▶ **PROBLEM DESCRIPTION**: Output all of the data exactly as it appears, but leave out any pictures it contains.

▶ **SOURCE DATA**:
_____

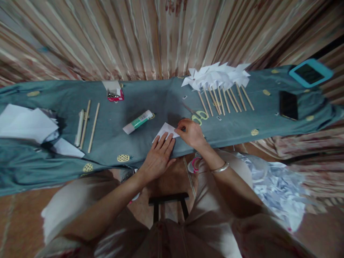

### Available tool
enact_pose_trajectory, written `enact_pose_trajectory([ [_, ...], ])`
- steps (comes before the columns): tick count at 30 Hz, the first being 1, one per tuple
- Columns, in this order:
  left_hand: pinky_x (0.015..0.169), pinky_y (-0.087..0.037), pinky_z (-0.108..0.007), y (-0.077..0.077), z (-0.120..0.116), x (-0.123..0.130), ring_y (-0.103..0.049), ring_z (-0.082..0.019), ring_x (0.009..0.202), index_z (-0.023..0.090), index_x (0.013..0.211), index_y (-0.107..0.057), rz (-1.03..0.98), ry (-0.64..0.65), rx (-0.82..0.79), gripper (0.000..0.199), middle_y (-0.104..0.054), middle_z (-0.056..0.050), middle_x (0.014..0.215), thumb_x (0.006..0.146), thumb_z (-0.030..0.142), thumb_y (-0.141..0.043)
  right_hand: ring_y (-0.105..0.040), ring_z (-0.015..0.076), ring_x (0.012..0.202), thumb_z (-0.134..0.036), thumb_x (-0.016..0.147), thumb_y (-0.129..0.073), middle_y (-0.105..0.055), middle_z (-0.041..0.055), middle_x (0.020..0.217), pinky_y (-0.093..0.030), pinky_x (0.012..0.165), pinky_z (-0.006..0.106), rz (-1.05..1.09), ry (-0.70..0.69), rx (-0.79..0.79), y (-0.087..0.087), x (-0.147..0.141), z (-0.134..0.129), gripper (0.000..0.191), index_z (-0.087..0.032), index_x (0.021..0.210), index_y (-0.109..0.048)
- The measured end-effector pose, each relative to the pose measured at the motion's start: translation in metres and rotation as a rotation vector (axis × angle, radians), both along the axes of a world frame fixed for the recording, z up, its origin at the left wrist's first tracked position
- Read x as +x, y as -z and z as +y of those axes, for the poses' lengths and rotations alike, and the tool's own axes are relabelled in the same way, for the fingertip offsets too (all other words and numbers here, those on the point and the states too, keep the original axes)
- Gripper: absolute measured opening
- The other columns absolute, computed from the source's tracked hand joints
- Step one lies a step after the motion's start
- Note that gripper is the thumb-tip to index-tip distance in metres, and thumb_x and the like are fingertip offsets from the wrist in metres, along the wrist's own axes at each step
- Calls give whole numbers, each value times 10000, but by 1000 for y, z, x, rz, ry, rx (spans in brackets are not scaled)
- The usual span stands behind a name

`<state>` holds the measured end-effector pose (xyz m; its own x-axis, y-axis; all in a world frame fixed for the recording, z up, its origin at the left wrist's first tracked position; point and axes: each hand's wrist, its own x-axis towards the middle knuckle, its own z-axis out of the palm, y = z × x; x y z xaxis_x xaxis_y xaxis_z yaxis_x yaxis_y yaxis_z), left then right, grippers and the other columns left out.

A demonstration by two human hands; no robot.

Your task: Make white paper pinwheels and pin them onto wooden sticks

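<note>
Your light trousers (215, 200) fill the bottom of the frame, with a dark bar (168, 197) between your legs and crumpled white scraps (282, 190) at lower right. Just above, near the center, your left hand (156, 160) is open and palm down, its fingers spread on a small white paper (165, 129) lying at the cloth's near side. Your right hand (191, 132), its wrist in a bangle (220, 167), is curled, thumb and forefinger pinching that paper's right corner. Left of center on the green cloth (113, 132) you have a glue stick (138, 122); farther left, two wooden sticks (94, 127) beside a whitish tube (79, 128), then white sheets (27, 123). Scissors (199, 116) sit just beyond your right hand, and a phone (288, 105) lies at right. Farther off are an open red box (115, 94) at upper left, white pinwheels (217, 76) on sticks at upper right, a blue-framed device (310, 73) and the striped curtain (134, 39).
</note>
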<state>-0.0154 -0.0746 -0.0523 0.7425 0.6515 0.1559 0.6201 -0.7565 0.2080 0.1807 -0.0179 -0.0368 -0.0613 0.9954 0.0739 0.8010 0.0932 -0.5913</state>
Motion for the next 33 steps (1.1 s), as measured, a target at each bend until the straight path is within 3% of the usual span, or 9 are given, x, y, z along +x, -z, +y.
enact_pose_trajectory([
  [15,1200,-265,-587,2,0,1,-248,-377,1504,35,1478,-381,6,-9,-2,631,-367,-240,1572,958,370,-503,-644,200,800,-211,813,-666,-703,56,850,-462,756,318,-18,17,1,-1,-2,0,130,-201,685,-643],
  [25,1202,-270,-561,1,0,1,-280,-373,1494,40,1470,-398,28,-19,13,630,-387,-230,1565,940,349,-542,-668,227,926,-291,779,-753,-718,66,948,-485,865,337,0,-20,6,-6,7,-9,120,-211,789,-663],
  [33,1194,-279,-557,4,0,2,-272,-358,1500,59,1491,-380,34,-33,36,622,-392,-222,1564,949,335,-507,-651,213,901,-296,807,-724,-705,70,985,-499,853,343,-23,-35,34,-3,9,-13,113,-207,854,-673],
])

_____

▶ **OUTPUT FOR THIS EXERCISE**:
### Available tool
enact_pose_trajectory, written `enact_pose_trajectory([ [_, ...], ])`
- steps (comes before the columns): tick count at 30 Hz, the first being 1, one per tuple
- Columns, in this order:
  left_hand: pinky_x (0.015..0.169), pinky_y (-0.087..0.037), pinky_z (-0.108..0.007), y (-0.077..0.077), z (-0.120..0.116), x (-0.123..0.130), ring_y (-0.103..0.049), ring_z (-0.082..0.019), ring_x (0.009..0.202), index_z (-0.023..0.090), index_x (0.013..0.211), index_y (-0.107..0.057), rz (-1.03..0.98), ry (-0.64..0.65), rx (-0.82..0.79), gripper (0.000..0.199), middle_y (-0.104..0.054), middle_z (-0.056..0.050), middle_x (0.014..0.215), thumb_x (0.006..0.146), thumb_z (-0.030..0.142), thumb_y (-0.141..0.043)
  right_hand: ring_y (-0.105..0.040), ring_z (-0.015..0.076), ring_x (0.012..0.202), thumb_z (-0.134..0.036), thumb_x (-0.016..0.147), thumb_y (-0.129..0.073), middle_y (-0.105..0.055), middle_z (-0.041..0.055), middle_x (0.020..0.217), pinky_y (-0.093..0.030), pinky_x (0.012..0.165), pinky_z (-0.006..0.106), rz (-1.05..1.09), ry (-0.70..0.69), rx (-0.79..0.79), y (-0.087..0.087), x (-0.147..0.141), z (-0.134..0.129), gripper (0.000..0.191), index_z (-0.087..0.032), index_x (0.021..0.210), index_y (-0.109..0.048)
- The measured end-effector pose, each relative to the pose measured at the motion's start: translation in metres and rotation as a rotation vector (axis × angle, radians), both along the axes of a world frame fixed for the recording, z up, its origin at the left wrist's first tracked position
- Read x as +x, y as -z and z as +y of those axes, for the poses' lengths and rotations alike, and the tool's own axes are relabelled in the same way, for the fingertip offsets too (all other words and numbers here, those on the point and the states too, keep the original axes)
- Gripper: absolute measured opening
- The other columns absolute, computed from the source's tracked hand joints
- Step one lies a step after the motion's start
- Note that gripper is the thumb-tip to index-tip distance in metres, and thumb_x and the like are fingertip offsets from the wrist in metres, along the wrist's own axes at each step
- Calls give whole numbers, each value times 10000, but by 1000 for y, z, x, rz, ry, rx (spans in brackets are not scaled)
- The usual span stands behind a name

`<state>` holds the measured end-effector pose (xyz m; its own x-axis, y-axis; all in a world frame fixed for the recording, z up, its origin at the left wrist's first tracked position; point and axes: each hand's wrist, its own x-axis towards the middle knuckle, its own z-axis out of the palm, y = z × x; x y z xaxis_x xaxis_y xaxis_z yaxis_x yaxis_y yaxis_z), left then right, grippers and the other columns left out.

A demonstration by two human hands; no robot.

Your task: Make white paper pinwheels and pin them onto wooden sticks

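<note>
Your light trousers (215, 200) fill the bottom of the frame, with a dark bar (168, 197) between your legs and crumpled white scraps (282, 190) at lower right. Just above, near the center, your left hand (156, 160) is open and palm down, its fingers spread on a small white paper (165, 129) lying at the cloth's near side. Your right hand (191, 132), its wrist in a bangle (220, 167), is curled, thumb and forefinger pinching that paper's right corner. Left of center on the green cloth (113, 132) you have a glue stick (138, 122); farther left, two wooden sticks (94, 127) beside a whitish tube (79, 128), then white sheets (27, 123). Scissors (199, 116) sit just beyond your right hand, and a phone (288, 105) lies at right. Farther off are an open red box (115, 94) at upper left, white pinwheels (217, 76) on sticks at upper right, a blue-framed device (310, 73) and the striped curtain (134, 39).
</note>
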<state>-0.0154 -0.0746 -0.0523 0.7425 0.6515 0.1559 0.6201 -0.7565 0.2080 0.1807 -0.0179 -0.0368 -0.0613 0.9954 0.0739 0.8010 0.0932 -0.5913</state>
Motion for the next 33 steps (1.1 s), as measured, a target at each bend until the straight path is within 3% of the usual span, or 9 are given, x, y, z along +x, -z, +y.
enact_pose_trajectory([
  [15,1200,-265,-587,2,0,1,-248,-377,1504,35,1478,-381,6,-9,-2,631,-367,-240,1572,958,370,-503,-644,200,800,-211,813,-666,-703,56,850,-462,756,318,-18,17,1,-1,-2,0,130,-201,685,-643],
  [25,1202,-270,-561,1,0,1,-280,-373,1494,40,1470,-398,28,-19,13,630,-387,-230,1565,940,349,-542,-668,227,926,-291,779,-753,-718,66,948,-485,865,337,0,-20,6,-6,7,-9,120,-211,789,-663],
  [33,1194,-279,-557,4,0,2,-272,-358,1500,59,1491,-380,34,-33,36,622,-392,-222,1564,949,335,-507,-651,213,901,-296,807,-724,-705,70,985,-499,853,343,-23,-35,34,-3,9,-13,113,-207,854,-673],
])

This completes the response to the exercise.